With a virus so new, doctors are still determining how COVID-19 affects many different areas of the body. Dr. Mina Chung, a Cleveland Clinic cardiac electrophysiologist, is studying the novel coronavirus’ ability to infect heart and brain cells.
In April, the American Heart Association chose the Cleveland Clinic to serve as its Cardiovascular Impact Rapid Response Grant Coordinating Center. Led by Chung, the center is charged with collecting and disseminating the results of 16 AHA-funded research projects conducted at hospitals and universities around the country on COVID-19’s effect on cardiovascular and cerebrovascular systems.
“The virus that causes COVID-19 seems to have a little more cardiac effect than some of the prior coronaviruses like SARS-CoV and MERS-CoV,” Chung says of her research focus.
The team is currently looking at how common heart medications such as ACE inhibitors and angiotensin receptor blockers (ARBs) affect ACE 2 proteins present in high numbers on cells in the heart, blood vessels, lungs and gastrointestinal tract.
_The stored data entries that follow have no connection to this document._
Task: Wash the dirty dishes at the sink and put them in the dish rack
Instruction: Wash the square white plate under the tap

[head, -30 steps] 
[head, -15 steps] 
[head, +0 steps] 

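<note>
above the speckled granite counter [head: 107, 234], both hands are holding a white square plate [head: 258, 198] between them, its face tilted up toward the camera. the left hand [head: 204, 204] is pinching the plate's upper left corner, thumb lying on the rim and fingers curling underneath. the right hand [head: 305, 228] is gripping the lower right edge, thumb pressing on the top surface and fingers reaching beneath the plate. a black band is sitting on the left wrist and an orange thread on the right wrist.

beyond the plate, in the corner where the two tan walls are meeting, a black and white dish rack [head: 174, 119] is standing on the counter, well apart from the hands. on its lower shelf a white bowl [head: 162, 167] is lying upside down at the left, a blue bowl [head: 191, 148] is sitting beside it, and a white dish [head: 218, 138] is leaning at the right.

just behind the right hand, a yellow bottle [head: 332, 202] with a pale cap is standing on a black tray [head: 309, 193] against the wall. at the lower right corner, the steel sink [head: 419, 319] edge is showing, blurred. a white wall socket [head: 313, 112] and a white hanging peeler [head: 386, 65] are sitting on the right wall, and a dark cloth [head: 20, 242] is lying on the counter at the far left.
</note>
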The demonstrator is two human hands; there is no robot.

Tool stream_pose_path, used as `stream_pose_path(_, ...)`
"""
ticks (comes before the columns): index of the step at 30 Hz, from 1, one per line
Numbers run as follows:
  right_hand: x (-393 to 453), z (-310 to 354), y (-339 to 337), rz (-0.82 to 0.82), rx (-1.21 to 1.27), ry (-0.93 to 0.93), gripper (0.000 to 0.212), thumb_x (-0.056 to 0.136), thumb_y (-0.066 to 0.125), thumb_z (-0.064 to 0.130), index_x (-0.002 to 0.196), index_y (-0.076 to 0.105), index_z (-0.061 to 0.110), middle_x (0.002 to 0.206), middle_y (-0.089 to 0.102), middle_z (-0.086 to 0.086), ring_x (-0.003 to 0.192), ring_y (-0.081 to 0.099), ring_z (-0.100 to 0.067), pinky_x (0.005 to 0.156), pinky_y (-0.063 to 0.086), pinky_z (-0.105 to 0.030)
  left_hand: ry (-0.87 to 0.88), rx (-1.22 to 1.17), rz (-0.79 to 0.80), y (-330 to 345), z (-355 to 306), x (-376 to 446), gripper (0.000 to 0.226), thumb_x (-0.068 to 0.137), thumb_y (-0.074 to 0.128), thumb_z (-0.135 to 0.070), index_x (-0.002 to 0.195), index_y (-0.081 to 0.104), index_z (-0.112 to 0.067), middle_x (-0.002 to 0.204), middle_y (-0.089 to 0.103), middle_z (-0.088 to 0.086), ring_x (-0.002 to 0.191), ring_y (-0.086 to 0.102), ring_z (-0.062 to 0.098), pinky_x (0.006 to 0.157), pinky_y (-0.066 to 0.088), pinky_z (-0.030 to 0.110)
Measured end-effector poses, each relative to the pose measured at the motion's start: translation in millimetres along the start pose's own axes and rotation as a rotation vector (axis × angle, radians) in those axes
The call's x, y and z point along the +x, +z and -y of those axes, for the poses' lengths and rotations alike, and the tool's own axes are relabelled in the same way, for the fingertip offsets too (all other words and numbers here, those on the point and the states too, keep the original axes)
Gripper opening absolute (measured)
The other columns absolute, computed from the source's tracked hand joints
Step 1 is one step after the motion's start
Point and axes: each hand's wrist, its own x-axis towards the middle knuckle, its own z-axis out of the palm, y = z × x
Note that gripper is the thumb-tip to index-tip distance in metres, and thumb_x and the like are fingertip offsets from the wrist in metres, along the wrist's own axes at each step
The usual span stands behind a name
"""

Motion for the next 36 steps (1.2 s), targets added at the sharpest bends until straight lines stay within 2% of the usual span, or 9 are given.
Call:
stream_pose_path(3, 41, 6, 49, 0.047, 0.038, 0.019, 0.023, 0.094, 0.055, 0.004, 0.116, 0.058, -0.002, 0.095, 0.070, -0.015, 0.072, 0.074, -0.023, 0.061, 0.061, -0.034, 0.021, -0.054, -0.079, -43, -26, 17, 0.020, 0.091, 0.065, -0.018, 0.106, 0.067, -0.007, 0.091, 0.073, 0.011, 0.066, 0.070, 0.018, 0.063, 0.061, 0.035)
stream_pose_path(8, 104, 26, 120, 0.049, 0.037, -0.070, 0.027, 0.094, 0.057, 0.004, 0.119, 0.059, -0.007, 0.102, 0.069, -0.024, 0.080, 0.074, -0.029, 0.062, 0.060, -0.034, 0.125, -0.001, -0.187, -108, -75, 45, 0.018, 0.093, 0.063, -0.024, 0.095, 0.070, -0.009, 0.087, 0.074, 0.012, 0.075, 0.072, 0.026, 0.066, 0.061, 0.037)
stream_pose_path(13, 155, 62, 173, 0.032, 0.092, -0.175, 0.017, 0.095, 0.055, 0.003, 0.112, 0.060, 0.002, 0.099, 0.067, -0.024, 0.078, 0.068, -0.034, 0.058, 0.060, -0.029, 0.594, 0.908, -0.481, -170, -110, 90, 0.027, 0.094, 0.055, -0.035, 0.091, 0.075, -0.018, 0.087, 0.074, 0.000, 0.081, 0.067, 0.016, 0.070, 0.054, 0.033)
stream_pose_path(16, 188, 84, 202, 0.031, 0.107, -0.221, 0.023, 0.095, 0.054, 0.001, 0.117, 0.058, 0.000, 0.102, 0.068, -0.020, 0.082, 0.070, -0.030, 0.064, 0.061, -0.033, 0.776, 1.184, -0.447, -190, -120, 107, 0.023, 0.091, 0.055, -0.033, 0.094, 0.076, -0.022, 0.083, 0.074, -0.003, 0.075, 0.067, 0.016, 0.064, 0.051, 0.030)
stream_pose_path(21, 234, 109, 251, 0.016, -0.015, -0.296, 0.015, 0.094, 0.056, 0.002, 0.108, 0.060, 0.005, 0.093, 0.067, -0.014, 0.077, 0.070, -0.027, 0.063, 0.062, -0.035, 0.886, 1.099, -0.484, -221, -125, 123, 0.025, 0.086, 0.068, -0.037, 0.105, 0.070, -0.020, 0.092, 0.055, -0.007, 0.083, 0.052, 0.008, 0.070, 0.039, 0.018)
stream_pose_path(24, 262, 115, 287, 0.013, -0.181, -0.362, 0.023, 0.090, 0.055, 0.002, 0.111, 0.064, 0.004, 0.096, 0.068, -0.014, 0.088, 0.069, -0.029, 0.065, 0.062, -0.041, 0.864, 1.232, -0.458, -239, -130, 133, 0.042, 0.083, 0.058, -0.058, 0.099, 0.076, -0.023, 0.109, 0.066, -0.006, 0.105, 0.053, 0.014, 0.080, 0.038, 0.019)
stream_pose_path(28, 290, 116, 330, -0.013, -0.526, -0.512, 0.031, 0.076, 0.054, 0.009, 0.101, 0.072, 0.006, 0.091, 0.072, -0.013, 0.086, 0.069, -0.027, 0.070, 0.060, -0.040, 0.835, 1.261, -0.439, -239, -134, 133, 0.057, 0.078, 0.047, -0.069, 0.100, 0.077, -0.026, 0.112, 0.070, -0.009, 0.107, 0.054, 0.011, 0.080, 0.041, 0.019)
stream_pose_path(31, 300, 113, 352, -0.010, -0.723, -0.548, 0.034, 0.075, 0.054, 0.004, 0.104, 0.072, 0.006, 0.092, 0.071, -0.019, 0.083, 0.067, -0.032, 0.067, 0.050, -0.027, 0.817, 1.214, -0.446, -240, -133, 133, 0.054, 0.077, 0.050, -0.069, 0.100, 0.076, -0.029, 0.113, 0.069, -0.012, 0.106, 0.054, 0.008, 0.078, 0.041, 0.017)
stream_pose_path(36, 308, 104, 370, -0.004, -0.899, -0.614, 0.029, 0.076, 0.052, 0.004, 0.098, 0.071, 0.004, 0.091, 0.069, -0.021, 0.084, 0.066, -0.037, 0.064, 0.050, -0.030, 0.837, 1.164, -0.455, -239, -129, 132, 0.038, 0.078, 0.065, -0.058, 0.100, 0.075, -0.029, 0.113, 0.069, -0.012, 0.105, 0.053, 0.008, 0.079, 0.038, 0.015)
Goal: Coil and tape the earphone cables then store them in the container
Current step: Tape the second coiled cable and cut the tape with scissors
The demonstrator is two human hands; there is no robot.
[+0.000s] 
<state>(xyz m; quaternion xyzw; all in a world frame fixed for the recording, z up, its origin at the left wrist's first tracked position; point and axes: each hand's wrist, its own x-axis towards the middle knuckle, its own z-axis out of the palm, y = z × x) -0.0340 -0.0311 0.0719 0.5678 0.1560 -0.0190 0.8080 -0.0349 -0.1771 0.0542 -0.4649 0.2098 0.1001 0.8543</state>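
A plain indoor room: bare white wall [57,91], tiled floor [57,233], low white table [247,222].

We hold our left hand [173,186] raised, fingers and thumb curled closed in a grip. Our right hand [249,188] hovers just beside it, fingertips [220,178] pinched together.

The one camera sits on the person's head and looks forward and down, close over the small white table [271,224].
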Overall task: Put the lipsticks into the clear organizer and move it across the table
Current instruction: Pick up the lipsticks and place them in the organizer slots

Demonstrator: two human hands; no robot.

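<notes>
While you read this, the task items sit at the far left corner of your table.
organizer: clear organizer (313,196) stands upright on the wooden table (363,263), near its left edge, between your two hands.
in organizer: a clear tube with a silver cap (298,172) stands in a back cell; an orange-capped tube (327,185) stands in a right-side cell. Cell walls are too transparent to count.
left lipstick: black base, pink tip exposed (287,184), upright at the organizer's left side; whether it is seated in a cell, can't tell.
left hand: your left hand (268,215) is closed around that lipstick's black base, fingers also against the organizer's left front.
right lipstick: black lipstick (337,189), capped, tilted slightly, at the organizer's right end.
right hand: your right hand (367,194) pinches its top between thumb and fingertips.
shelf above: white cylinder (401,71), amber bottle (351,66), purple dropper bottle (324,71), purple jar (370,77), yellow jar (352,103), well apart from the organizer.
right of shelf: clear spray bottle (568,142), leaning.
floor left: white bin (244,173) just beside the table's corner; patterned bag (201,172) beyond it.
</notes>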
One of the ways the novel coronavirus enters host cells is by using its name-inspiring spike protein to bind to ACE 2 proteins.
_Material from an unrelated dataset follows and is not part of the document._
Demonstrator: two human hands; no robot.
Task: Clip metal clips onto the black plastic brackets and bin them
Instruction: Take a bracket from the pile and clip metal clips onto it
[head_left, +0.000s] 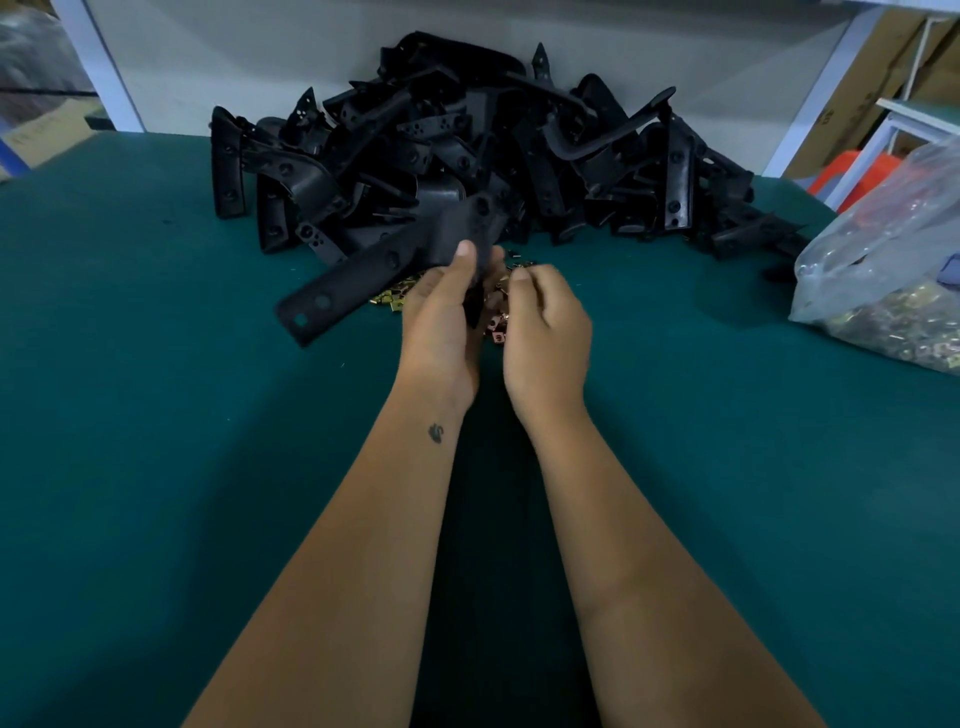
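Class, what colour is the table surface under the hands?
Dark teal green table surface, seen in the head view.

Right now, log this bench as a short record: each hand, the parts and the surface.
left hand: grips a black bracket, thumb on top
right hand: fingers curled by the bracket; contents hidden
bracket pile: heaped behind the hands
loose metal clips: scattered under the hands
plastic bag: clips inside, far right
table: green mat

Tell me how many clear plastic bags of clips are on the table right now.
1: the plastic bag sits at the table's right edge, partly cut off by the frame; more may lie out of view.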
“Early on, data from China showed that people who have cardiovascular disease seemed to be more susceptible to more severe COVID-19 effects,” she says. “There was a concern because [in] the early studies, a lot of those people were on these ACE inhibitors and ARBs.”
The team’s study of clinic patient registry data indicates the drugs do not increase susceptibility to the virus and are not associated with more severe disease, she says. “In fact, there may be a trend toward better survival on both those medications.”